Log looks like this: 0g 0:00:00:00 0.00% (5) (ETA: 10:26:59) 0g/s 13107Kp/s 65536Kc/s 65536KC/s zjxX..0syWh 0g 0:00:00:00 0.00% (6) (ETA: 10:26:59) 0g/s 24296Kp/s 121481Kc/s 121481KC/s xsmG7..1u5Ewh 0g 0:00:00:05 (6) 0g/s 21479Kp/s 107395Kc/s 107395KC/s 7m7K2j..zy0Q2j 0g 0:00:00:15 (7) 0g/s 23288Kp/s 116443Kc/s 116443KC/s 1jvW77..4erFiwh 0g 0:00:00:43 (7) 0g/s 24041Kp/s 120205Kc/s 120205KC/s 896Uf2u..041Zf2u 0g 0:00:01:21 (7) 0g/s 24170Kp/s 120869Kc/s 120869KC/s 5emGsbk..xneAtbk 0g 0:00:01:59 (7) 0g/s 24257Kp/s 121288Kc/s 121288KC/s zbgMoip..4gmKoip

sectroyer avatar Mar 01 '21 09:03 sectroyer

@sectroyer The disappearing progress percentage and ETA could be a bug or at least a shortcoming. If you can share a reduced and reproducible test case for this, then please open a separate issue for it. No real password hashes in the test case, please (you can generate similar fake ones). Thanks!

solardiz avatar Mar 01 '21 13:03 solardiz

@solardiz I have submitted bug report here: https://github.com/openwall/john/issues/4579 with "test" pw ;) Still not sure if my "fix" doesn't break anything else (in my current setup) will do more tests and report.

BTW I would like to ask something about mask mode. Let's assume (for the sake of simplification ;)) that I want to crack for letter pw which has one upper letter, one digit, one symbol and one lower letter. Simple mask might look like this: ?u?d?s?l However that's only one possible configuration. In reality it will be (if I calculated correctly) 16 different configurations. I would like to specify that I am looking for pw of that characteristic. Or for example an ?l?d 8 character long which (at most) has 2-3 upper letters. I think the only way to do that now is to prepare "16" (like in simplified example) different masks and perform "16" different attacks. This makes not only hard to "maintain" but also hard to do any eta and such. Is there any way to simplify that?

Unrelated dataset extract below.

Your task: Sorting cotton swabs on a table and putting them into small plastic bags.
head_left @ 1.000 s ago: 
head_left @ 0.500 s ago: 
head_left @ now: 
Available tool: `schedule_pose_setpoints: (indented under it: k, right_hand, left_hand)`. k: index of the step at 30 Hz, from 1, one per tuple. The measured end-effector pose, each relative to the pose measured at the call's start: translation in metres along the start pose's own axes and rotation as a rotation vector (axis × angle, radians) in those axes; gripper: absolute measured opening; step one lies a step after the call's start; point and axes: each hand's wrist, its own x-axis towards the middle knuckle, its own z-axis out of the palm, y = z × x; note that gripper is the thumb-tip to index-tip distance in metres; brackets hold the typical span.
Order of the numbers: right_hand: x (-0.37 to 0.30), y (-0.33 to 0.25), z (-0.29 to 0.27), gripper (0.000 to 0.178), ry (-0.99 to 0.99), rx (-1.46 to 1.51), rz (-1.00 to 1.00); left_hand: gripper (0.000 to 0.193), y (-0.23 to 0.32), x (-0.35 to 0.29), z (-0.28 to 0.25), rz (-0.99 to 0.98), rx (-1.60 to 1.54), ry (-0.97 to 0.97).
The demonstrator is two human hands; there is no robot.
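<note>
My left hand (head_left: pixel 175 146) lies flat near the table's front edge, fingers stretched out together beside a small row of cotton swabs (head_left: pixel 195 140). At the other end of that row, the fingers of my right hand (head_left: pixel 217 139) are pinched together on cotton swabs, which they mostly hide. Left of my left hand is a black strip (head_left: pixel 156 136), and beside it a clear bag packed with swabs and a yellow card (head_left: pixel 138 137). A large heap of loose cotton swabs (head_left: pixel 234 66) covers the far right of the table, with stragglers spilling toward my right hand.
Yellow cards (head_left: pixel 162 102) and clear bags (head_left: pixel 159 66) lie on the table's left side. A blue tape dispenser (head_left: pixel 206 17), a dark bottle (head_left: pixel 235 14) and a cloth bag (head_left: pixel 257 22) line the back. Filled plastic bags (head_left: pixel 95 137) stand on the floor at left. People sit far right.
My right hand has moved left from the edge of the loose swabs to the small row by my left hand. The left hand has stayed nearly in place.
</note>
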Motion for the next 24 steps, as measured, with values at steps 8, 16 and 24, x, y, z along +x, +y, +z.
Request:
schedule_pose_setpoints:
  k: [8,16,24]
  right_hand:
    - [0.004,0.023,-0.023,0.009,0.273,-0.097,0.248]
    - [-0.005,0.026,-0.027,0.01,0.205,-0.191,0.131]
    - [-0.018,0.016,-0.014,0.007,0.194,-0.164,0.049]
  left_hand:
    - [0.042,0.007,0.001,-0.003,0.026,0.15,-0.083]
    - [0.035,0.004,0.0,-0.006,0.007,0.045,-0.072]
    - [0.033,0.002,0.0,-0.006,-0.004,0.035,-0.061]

sectroyer avatar Mar 01 '21 16:03 sectroyer

@sectroyer Thank you for creating that other issue.

There isn't currently a good way to express those masks as one attack.

BTW, for attacks on a small number of descrypt hashes you'll likely find --fork significantly faster than OpenMP. Unfortunately, we currently require the number of forked processes to exactly match the number of nodes in the range. So you can't have e.g. --fork=32 --node=1473-4111/4111. You can have e.g. --fork=32 --node=200-231/333. This is a shortcoming we might want to address, but currently don't plan to.

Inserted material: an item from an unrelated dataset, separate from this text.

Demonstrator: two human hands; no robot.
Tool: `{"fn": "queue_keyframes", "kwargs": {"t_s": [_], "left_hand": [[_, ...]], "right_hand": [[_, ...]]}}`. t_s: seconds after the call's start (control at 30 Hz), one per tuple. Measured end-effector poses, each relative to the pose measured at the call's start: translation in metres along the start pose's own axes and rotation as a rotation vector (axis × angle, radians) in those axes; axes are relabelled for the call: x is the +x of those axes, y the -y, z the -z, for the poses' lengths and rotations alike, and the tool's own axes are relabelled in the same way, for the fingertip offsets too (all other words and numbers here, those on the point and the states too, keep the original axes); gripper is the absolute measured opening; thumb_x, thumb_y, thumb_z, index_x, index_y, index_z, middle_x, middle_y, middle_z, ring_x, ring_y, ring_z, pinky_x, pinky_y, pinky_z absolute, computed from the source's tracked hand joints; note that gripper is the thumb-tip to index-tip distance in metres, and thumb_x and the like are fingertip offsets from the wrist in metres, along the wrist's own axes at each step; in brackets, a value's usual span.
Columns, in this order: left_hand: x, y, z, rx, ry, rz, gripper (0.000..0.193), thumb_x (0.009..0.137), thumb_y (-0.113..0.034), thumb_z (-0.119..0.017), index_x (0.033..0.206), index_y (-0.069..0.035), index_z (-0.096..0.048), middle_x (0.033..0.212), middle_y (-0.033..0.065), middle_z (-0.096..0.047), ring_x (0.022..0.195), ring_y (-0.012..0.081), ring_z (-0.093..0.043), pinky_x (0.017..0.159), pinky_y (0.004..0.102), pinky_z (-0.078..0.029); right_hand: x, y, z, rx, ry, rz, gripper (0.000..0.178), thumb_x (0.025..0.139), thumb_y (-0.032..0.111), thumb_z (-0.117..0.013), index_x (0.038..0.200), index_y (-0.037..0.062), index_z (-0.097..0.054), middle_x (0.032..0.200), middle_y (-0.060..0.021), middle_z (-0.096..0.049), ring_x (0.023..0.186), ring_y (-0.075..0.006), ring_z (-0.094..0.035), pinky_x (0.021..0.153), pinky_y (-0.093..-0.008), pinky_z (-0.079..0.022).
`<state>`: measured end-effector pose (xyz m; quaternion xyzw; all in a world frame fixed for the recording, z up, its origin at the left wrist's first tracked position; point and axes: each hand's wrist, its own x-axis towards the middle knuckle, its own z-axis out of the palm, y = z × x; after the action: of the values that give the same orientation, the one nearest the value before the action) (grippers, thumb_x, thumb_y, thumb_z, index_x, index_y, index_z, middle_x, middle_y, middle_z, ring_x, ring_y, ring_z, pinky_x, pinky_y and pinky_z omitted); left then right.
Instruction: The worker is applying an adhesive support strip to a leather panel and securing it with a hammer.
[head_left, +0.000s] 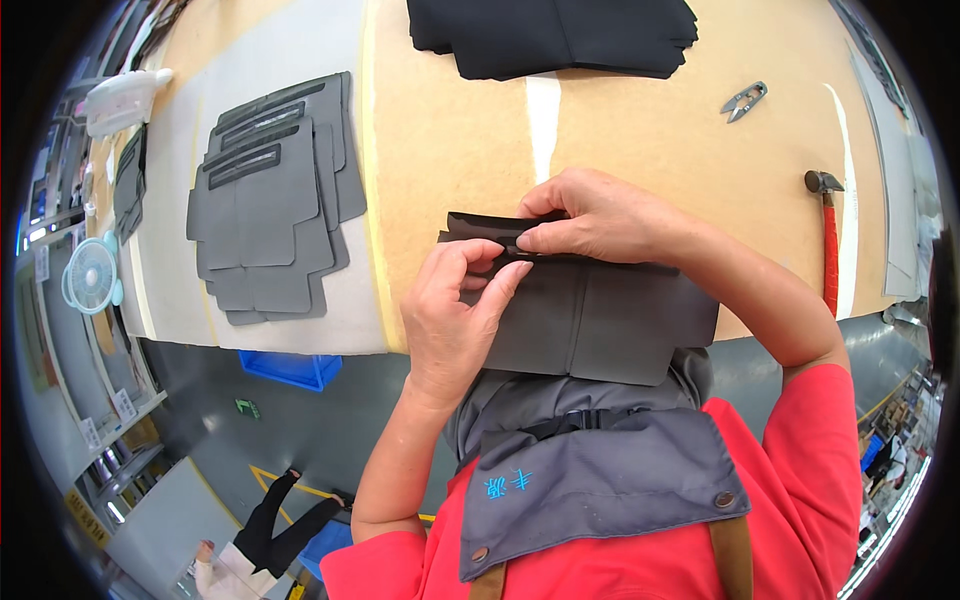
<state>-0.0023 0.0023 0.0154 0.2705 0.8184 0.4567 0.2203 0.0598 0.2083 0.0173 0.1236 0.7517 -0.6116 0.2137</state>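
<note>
The dark grey cloth piece lies right under both hands, at six o'clock from the right hand and three o'clock from the left hand. Its lower edge reaches past the near edge of the table, toward the grey apron. The right hand pinches the black strip along the piece's far edge between thumb and bent fingers. The left hand touches the cloth at the piece's ten o'clock, thumb and forefinger narrowly apart; whether they grip it, I cannot tell. From the fingertips, a black stack sits at twelve o'clock, snips at two, a red-handled hammer at three, and overlapping grey pieces at nine, all on the table.
</note>
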Motion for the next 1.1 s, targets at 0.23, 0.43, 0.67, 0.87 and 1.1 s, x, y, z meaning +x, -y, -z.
{"fn": "queue_keyframes", "kwargs": {"t_s": [0.23, 0.43, 0.67, 0.87, 1.1], "left_hand": [[0.005, 0.0, -0.002, 0.107, -0.041, -0.09, 0.013, 0.086, -0.006, -0.081, 0.094, 0.0, -0.073, 0.092, 0.0073, -0.071, 0.074, 0.0139, -0.069, 0.064, 0.0269, -0.057], [0.012, -0.002, -0.001, 0.119, -0.006, -0.088, 0.007, 0.089, -0.006, -0.075, 0.092, -0.001, -0.069, 0.088, 0.0074, -0.069, 0.069, 0.0174, -0.071, 0.062, 0.0294, -0.056], [0.034, 0.001, 0.008, 0.203, 0.146, 0.057, 0.01, 0.089, -0.012, -0.074, 0.089, -0.002, -0.072, 0.082, 0.0054, -0.071, 0.069, 0.0142, -0.07, 0.064, 0.0293, -0.056], [0.046, -0.005, 0.016, 0.183, 0.266, 0.273, 0.014, 0.092, -0.014, -0.074, 0.094, -0.001, -0.073, 0.076, -0.0012, -0.068, 0.068, 0.0042, -0.061, 0.063, 0.0214, -0.051], [0.052, -0.01, 0.015, 0.276, 0.297, 0.275, 0.014, 0.091, -0.014, -0.073, 0.091, -0.001, -0.073, 0.071, -0.0026, -0.065, 0.064, 0.0031, -0.059, 0.061, 0.0204, -0.049]], "right_hand": [[0.002, 0.005, 0.006, -0.053, 0.021, -0.007, 0.025, 0.094, 0.022, -0.064, 0.088, -0.0021, -0.066, 0.069, -0.0028, -0.051, 0.069, -0.0112, -0.046, 0.064, -0.0341, -0.041], [0.005, 0.002, 0.007, -0.088, 0.004, 0.008, 0.025, 0.09, 0.02, -0.062, 0.082, -0.0033, -0.063, 0.063, -0.0068, -0.045, 0.064, -0.0149, -0.044, 0.062, -0.0364, -0.039], [-0.009, -0.024, -0.015, -0.499, -0.589, 0.497, 0.025, 0.086, 0.015, -0.073, 0.108, 0.0049, -0.066, 0.096, -0.0106, -0.063, 0.091, -0.0286, -0.059, 0.081, -0.0403, -0.05], [-0.03, -0.049, -0.043, -0.501, -0.675, 0.581, 0.035, 0.079, 0.01, -0.078, 0.111, 0.0094, -0.067, 0.105, -0.0077, -0.063, 0.101, -0.0286, -0.059, 0.089, -0.0403, -0.049], [-0.028, -0.06, -0.044, -0.485, -0.721, 0.644, 0.034, 0.077, 0.01, -0.078, 0.11, 0.0104, -0.067, 0.104, -0.0061, -0.062, 0.101, -0.027, -0.058, 0.09, -0.0406, -0.047]]}}
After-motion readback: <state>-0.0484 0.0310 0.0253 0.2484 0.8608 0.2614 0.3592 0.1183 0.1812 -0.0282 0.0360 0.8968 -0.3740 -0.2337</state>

solardiz avatar Mar 01 '21 17:03 solardiz

@solardiz Okay I will do test fork option tough with openmp i get one status for whole session which is pretty useful. Will see how big impact will it have in my specific calculations and report back :) Tough since it has such big correlation with --node I don't know if I will be able to adopt it efficiently. Node "john3" has 32 cores so it would require 32 nodes whereas "john2" has 8 cores but cracking speed ~7.15% of total speed. If I would translate it to same number of nodes it would get 6.59% (26.39/4) with "john1" the difference becomes even more significant. Also some nodes (with same number of cores) have avx, some avx2 so I need to adjust the the number of nodes to their cracking speed and not to number of cores themselves... Well will have to check if advantages overcome disadvantages ;) Anyway just to explain I am MUCH MORE interested in adjusting the system itself and evenly distributing tasks (as that's main topic of my research) than cracking specific hashes 😄

sectroyer avatar Mar 01 '21 18:03 sectroyer

There isn't currently a good way to express those masks as one attack.

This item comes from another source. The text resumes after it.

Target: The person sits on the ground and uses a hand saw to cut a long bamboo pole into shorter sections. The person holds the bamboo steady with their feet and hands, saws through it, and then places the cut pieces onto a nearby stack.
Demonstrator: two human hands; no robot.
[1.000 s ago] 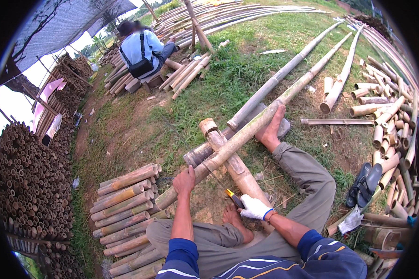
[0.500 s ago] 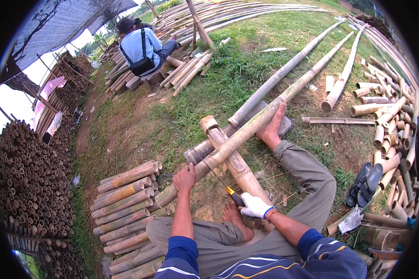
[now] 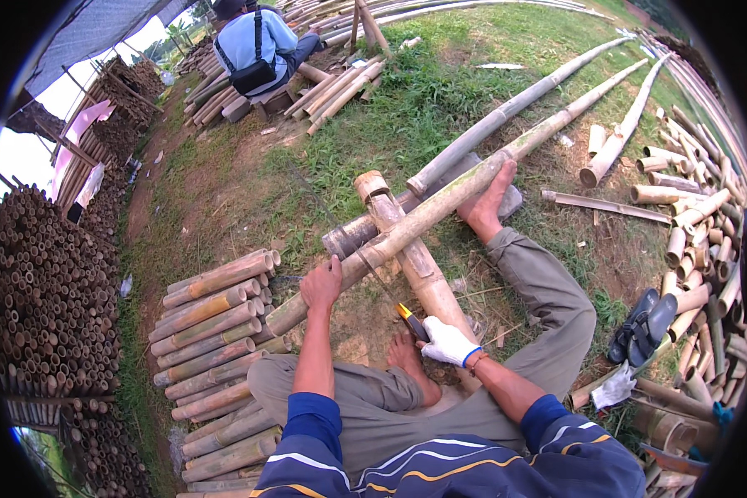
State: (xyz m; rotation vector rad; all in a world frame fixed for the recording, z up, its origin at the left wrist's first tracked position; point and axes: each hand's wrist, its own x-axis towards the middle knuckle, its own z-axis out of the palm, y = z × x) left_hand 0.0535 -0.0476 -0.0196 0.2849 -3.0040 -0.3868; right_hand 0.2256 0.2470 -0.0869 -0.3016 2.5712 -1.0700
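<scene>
A long bamboo pole (image 3: 432, 212) slants across in front of me, resting over a thick notched bamboo piece (image 3: 430, 295). My bare left hand (image 3: 321, 282) is closed around the pole near its close end. My right hand (image 3: 448, 342), in a white glove, grips the yellow-and-black handle of a handsaw (image 3: 411, 319). The saw's thin blade runs away from me and meets the pole just right of my left hand. One bare foot (image 3: 485, 207) presses on the pole farther up; the other foot (image 3: 412, 365) rests on the ground by the notched piece.
Cut bamboo lengths (image 3: 216, 332) are stacked at my left, beside a tall pile of tubes (image 3: 50, 299). Loose offcuts (image 3: 689, 216), black sandals (image 3: 643, 328) and a white glove (image 3: 614, 388) lie at right. A person in light blue (image 3: 253, 50) sits farther off among poles.
The view has shifted, so the surroundings sit higher in the picture. More of the blade shows beyond the pole now. Both hands keep their holds.
</scene>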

I think providing some way of expressing such "constrains" would be good idea. Especially since for computer "configuring" such attack isn't really complex tax but for humans/scripts it really hard to grasp. In real world scenario with up to let's say 8 characters long pw it's pretty common to have 1-3 numbers, 1-3 special chars and rest we can assume would be lowercase letters and maybe 1-2 uppercase letters. At least those are results I have after analysing some IoT hashes I played around. I am not a mathematician but such keyspace (at first glance) should be significantly smaller than doing full ?l?d?u?s mask attack. But even if my "first glance estimation" is incorrect there are still use cases where it might be useful and much faster than specifying "full mask". Now just to check if one char of 8 characters long password is an uppercase letter I have to run 8 separate sessions :)

sectroyer avatar Mar 01 '21 18:03 sectroyer

@sectroyer Now we're deep into topics that would be much better discussed on john-users than here.

I am MUCH MORE interested in adjusting the system itself and evenly distributing tasks (as that's main topic of my research)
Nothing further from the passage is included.